Required work:
Pictures excluded, output the lines of the data below between the one holding "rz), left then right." and the one holding "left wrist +", inclusive, exactly as they stand.

[Items from a dataset]
-- Opening Marker --

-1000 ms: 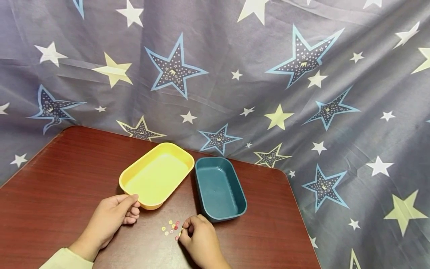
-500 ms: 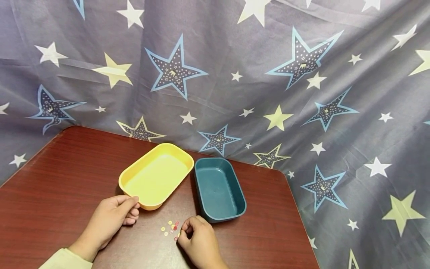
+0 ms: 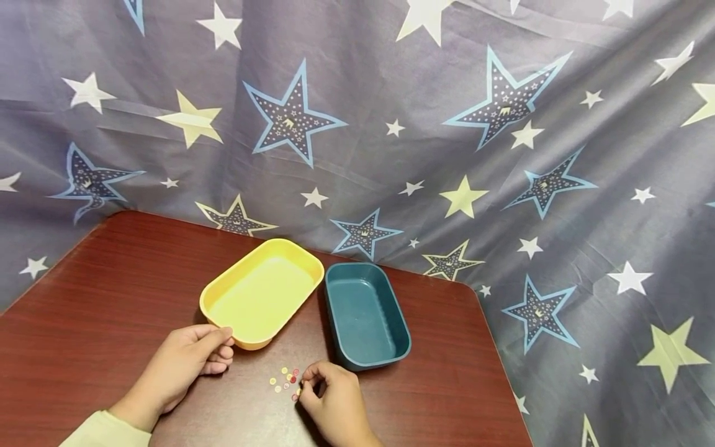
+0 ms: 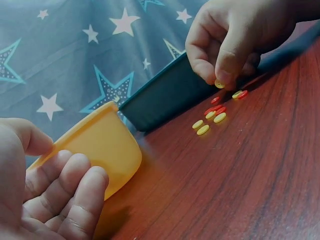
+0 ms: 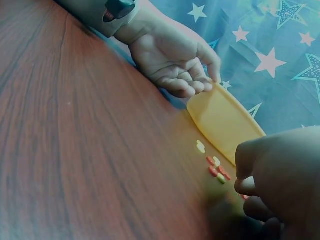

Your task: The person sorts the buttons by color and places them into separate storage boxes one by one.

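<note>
My left hand (image 3: 187,360) pinches the near rim of a yellow tray (image 3: 262,298) between thumb and fingers. Low over the table, my right hand (image 3: 337,400) has its thumb and forefinger together. In the left wrist view they pinch a small yellow button (image 4: 219,84). Beside the right fingertips lies a loose cluster of several small red and yellow buttons, among them a yellow button (image 4: 202,130) and a red button (image 4: 215,100). A dark teal tray (image 3: 365,313) stands just beyond the right hand. No buttons show inside either tray.
Both trays stand side by side on a reddish-brown wooden table (image 3: 123,273), close to its back edge. A grey curtain with stars (image 3: 363,174) hangs behind the table and along its right side. A dark band (image 5: 119,9) circles the left wrist.
</note>
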Motion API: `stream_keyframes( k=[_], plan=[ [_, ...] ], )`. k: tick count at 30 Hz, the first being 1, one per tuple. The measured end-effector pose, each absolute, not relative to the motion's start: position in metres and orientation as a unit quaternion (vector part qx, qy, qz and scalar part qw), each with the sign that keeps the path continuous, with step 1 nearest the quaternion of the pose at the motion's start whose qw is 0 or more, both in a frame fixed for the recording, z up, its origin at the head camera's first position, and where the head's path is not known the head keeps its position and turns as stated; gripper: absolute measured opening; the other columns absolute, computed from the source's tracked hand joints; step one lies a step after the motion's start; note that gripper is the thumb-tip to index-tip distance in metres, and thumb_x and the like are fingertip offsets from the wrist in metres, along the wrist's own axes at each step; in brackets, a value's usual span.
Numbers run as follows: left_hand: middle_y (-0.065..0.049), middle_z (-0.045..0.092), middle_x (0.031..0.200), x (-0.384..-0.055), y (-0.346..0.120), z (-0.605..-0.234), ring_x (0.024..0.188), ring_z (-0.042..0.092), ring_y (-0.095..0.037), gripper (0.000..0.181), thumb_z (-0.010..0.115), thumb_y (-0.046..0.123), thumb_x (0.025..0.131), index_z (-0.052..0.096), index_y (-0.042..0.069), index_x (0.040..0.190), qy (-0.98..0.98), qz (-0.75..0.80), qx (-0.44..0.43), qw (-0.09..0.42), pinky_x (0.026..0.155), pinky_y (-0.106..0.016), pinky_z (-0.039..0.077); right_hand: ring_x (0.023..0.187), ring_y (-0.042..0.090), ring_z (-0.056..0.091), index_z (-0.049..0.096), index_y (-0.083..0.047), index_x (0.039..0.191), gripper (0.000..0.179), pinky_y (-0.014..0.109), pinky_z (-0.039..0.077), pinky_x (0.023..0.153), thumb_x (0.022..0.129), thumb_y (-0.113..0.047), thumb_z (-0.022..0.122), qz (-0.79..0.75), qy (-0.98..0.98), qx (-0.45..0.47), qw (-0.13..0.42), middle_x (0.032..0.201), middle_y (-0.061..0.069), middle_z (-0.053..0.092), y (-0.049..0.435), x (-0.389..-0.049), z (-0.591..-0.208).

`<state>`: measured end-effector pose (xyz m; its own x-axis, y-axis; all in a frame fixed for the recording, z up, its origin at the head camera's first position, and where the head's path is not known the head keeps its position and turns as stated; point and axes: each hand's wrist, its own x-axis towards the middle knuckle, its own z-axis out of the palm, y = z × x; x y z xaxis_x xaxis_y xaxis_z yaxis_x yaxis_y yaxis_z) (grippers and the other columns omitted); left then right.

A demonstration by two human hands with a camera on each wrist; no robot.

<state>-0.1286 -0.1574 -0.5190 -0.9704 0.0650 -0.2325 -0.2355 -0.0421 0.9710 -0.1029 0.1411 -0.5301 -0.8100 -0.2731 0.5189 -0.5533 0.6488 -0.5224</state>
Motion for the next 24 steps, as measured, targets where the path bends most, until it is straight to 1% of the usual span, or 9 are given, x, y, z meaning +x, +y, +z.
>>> stream_keyframes(
  k=[2, 6, 10, 12, 16, 18, 21, 24],
  plan=[
    [-0.01, 0.073, 0.089, -0.129, -0.158, -0.518, 0.078, 0.074, -0.015, 0.047, 0.062, 0.034, 0.108, 0.067, -0.012, 0.112, 0.68, 0.721, -0.062, 0.116, 0.076, -0.034, 0.068, 0.056, -0.006, 0.05, 0.068, -0.023, 0.081, 0.028, 0.001, 0.038, 0.051, 0.074, 0.002, 0.079, 0.361, -0.885, 0.229, 0.187, 0.072, -0.015, 0.062, 0.142, -0.102, -0.527],
    [-0.015, 0.076, 0.097, -0.13, -0.159, -0.517, 0.086, 0.077, -0.021, 0.045, 0.059, 0.033, 0.109, 0.067, -0.011, 0.115, 0.67, 0.727, -0.064, 0.138, 0.081, -0.036, 0.068, 0.056, -0.01, 0.051, 0.07, -0.021, 0.084, 0.025, 0.004, 0.043, 0.048, 0.08, 0.002, 0.078, 0.399, -0.879, 0.22, 0.139, 0.072, -0.014, 0.064, 0.143, -0.1, -0.517],
    [-0.019, 0.077, 0.101, -0.132, -0.159, -0.517, 0.091, 0.078, -0.025, 0.044, 0.056, 0.03, 0.11, 0.066, -0.012, 0.116, 0.663, 0.732, -0.061, 0.149, 0.083, -0.037, 0.067, 0.06, -0.009, 0.054, 0.071, -0.022, 0.086, 0.023, 0.006, 0.047, 0.052, 0.083, 0.0, 0.078, 0.418, -0.871, 0.227, 0.121, 0.074, -0.013, 0.067, 0.143, -0.099, -0.502],
    [-0.018, 0.077, 0.101, -0.132, -0.16, -0.518, 0.092, 0.078, -0.025, 0.044, 0.056, 0.03, 0.11, 0.066, -0.012, 0.116, 0.661, 0.733, -0.053, 0.151, 0.083, -0.037, 0.067, 0.064, -0.007, 0.056, 0.073, -0.022, 0.087, 0.021, 0.009, 0.05, 0.055, 0.085, -0.002, 0.078, 0.425, -0.871, 0.224, 0.103, 0.075, -0.013, 0.068, 0.142, -0.1, -0.492],
    [-0.016, 0.077, 0.101, -0.133, -0.161, -0.518, 0.091, 0.078, -0.023, 0.044, 0.055, 0.031, 0.111, 0.066, -0.012, 0.117, 0.657, 0.736, -0.045, 0.157, 0.083, -0.035, 0.067, 0.067, -0.003, 0.061, 0.074, -0.023, 0.091, 0.016, 0.017, 0.055, 0.06, 0.089, -0.007, 0.077, 0.458, -0.867, 0.194, 0.03, 0.078, -0.012, 0.07, 0.142, -0.104, -0.472],
    [-0.015, 0.077, 0.101, -0.133, -0.162, -0.518, 0.091, 0.078, -0.022, 0.044, 0.054, 0.031, 0.111, 0.066, -0.011, 0.117, 0.656, 0.736, -0.043, 0.159, 0.082, -0.034, 0.067, 0.068, 0.0, 0.062, 0.075, -0.023, 0.092, 0.014, 0.018, 0.056, 0.061, 0.091, -0.01, 0.077, 0.468, -0.864, 0.185, 0.003, 0.079, -0.011, 0.07, 0.143, -0.108, -0.464],
    [-0.014, 0.077, 0.1, -0.133, -0.162, -0.518, 0.091, 0.078, -0.022, 0.044, 0.054, 0.031, 0.111, 0.066, -0.012, 0.117, 0.656, 0.737, -0.044, 0.158, 0.081, -0.034, 0.068, 0.068, 0.003, 0.062, 0.075, -0.023, 0.093, 0.012, 0.018, 0.055, 0.061, 0.092, -0.011, 0.077, 0.476, -0.86, 0.183, -0.024, 0.08, -0.009, 0.071, 0.145, -0.115, -0.457],
    [-0.015, 0.077, 0.1, -0.132, -0.162, -0.518, 0.091, 0.078, -0.023, 0.044, 0.054, 0.03, 0.111, 0.065, -0.012, 0.117, 0.658, 0.736, -0.041, 0.155, 0.081, -0.034, 0.068, 0.066, 0.005, 0.061, 0.075, -0.022, 0.093, 0.01, 0.018, 0.054, 0.057, 0.093, -0.012, 0.077, 0.478, -0.858, 0.184, -0.038, 0.079, -0.007, 0.071, 0.148, -0.122, -0.452]
  ],
)
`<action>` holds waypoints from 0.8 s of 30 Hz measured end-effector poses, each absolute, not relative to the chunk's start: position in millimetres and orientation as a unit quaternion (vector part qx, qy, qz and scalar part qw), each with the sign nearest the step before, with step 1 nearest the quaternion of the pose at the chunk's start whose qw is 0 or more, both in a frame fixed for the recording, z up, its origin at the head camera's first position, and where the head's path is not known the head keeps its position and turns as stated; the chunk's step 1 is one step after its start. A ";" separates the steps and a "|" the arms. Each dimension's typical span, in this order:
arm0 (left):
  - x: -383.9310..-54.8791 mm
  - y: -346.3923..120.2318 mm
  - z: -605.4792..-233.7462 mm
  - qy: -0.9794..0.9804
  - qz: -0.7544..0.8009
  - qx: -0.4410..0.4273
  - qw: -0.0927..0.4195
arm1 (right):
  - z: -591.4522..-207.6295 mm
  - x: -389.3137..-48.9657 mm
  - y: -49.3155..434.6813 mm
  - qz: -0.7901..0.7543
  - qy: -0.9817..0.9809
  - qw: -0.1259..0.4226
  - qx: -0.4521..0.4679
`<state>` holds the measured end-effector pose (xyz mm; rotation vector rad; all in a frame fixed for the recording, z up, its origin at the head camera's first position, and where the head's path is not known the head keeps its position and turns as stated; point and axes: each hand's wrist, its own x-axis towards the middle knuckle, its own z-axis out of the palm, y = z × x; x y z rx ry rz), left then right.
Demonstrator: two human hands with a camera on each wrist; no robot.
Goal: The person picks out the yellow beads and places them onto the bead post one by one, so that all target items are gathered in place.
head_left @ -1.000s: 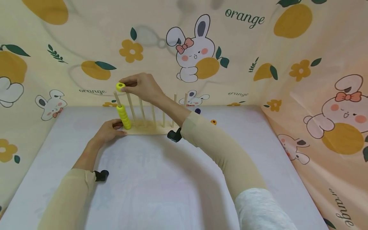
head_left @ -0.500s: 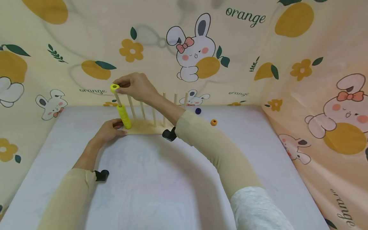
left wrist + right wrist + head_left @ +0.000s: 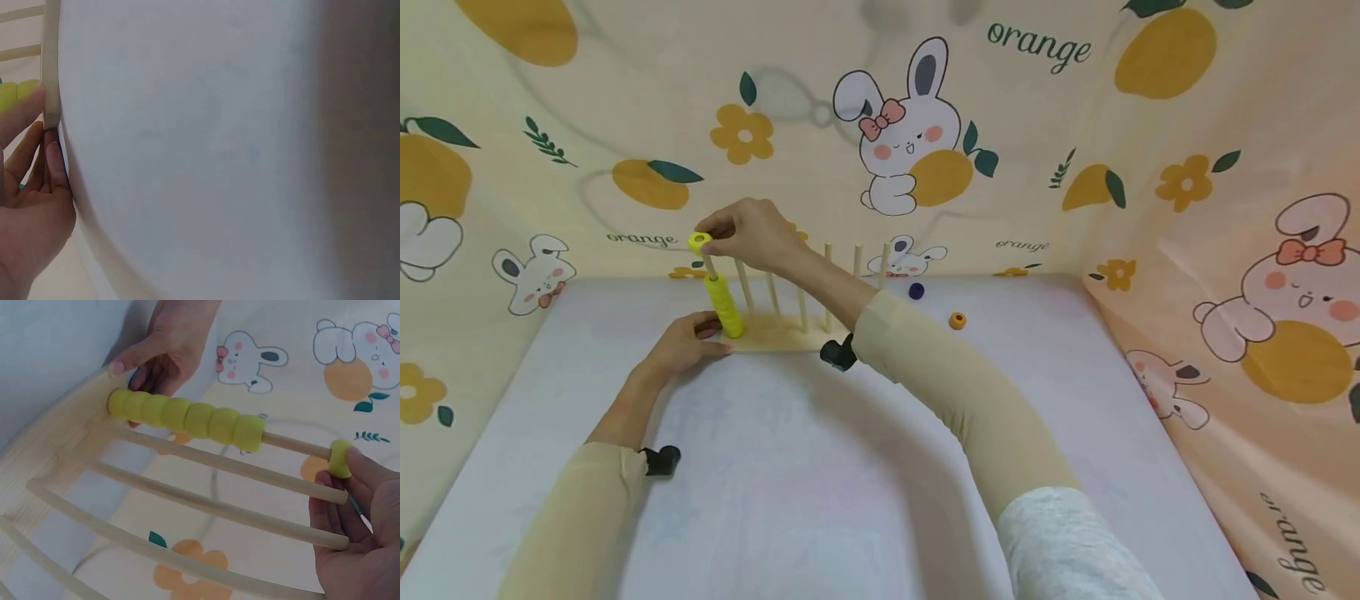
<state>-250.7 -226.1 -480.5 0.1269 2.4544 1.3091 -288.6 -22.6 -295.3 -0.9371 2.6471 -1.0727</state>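
Observation:
A wooden peg rack [image 3: 784, 338] with a row of upright pegs stands toward the back of the table. Its leftmost peg carries a stack of several yellow beads [image 3: 187, 417]. At the top of that same peg, my right hand [image 3: 756, 237] pinches another yellow bead [image 3: 339, 459] between thumb and fingers; the peg's tip meets the bead's hole, with bare peg between it and the stack. My left hand [image 3: 681, 343] grips the left end of the rack's base, thumb [image 3: 25, 112] on one side and fingers around the end. The other visible pegs are bare.
Right of the rack on the white table [image 3: 760, 500] lie a dark blue bead [image 3: 916, 291] and an orange bead [image 3: 957, 321]. A printed cloth [image 3: 805, 192] rises behind and beside the table. My right forearm crosses in front of the rack's right part.
My right hand has moved left with the yellow bead, over the leftmost peg, then slightly down so the bead sits on its tip. My left hand has stayed at the base.

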 end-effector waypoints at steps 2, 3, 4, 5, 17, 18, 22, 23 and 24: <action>-250.1 -225.3 -479.2 0.871 0.456 0.047 0.177 | -295.8 -288.7 -22.2 -0.353 0.878 0.066 -0.316; -249.7 -224.6 -478.2 0.872 0.453 0.049 0.177 | -295.9 -288.7 -22.1 -0.351 0.879 0.065 -0.317; -249.6 -224.2 -477.6 0.873 0.452 0.051 0.176 | -296.0 -288.7 -22.1 -0.349 0.879 0.066 -0.318; -249.5 -223.7 -476.9 0.873 0.451 0.052 0.175 | -296.0 -288.7 -22.1 -0.346 0.880 0.065 -0.320; -251.4 -224.0 -477.9 0.876 0.447 0.062 0.168 | -294.9 -286.7 -20.8 -0.364 0.877 0.060 -0.308; -251.2 -223.4 -477.3 0.876 0.447 0.061 0.169 | -294.5 -286.4 -20.3 -0.371 0.875 0.058 -0.306; -251.1 -222.1 -477.2 0.876 0.448 0.055 0.172 | -291.1 -285.4 -15.8 -0.399 0.865 0.054 -0.300; -251.1 -222.6 -477.8 0.875 0.449 0.055 0.171 | -289.8 -285.3 -14.2 -0.408 0.861 0.053 -0.298; -251.3 -223.2 -478.7 0.875 0.450 0.056 0.170 | -288.6 -285.2 -12.5 -0.417 0.858 0.052 -0.296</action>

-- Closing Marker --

Your response:
`<state>` holds the measured end-effector pose (xyz mm; rotation vector rad; all in a frame fixed for the recording, z up, its origin at the head camera's first position, and where the head's path is not known the head keeps its position and turns as stated; point and axes: each hand's wrist, its own x-axis towards the middle knuckle, its own z-axis out of the palm, y = z × x; x y z rx ry rz), left then right.
Demonstrator: two human hands with a camera on each wrist; no robot.
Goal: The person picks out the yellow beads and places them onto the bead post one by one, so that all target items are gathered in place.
head_left @ -1.000s: 
head_left @ -0.500s: 
left wrist + right wrist + head_left @ +0.000s: 

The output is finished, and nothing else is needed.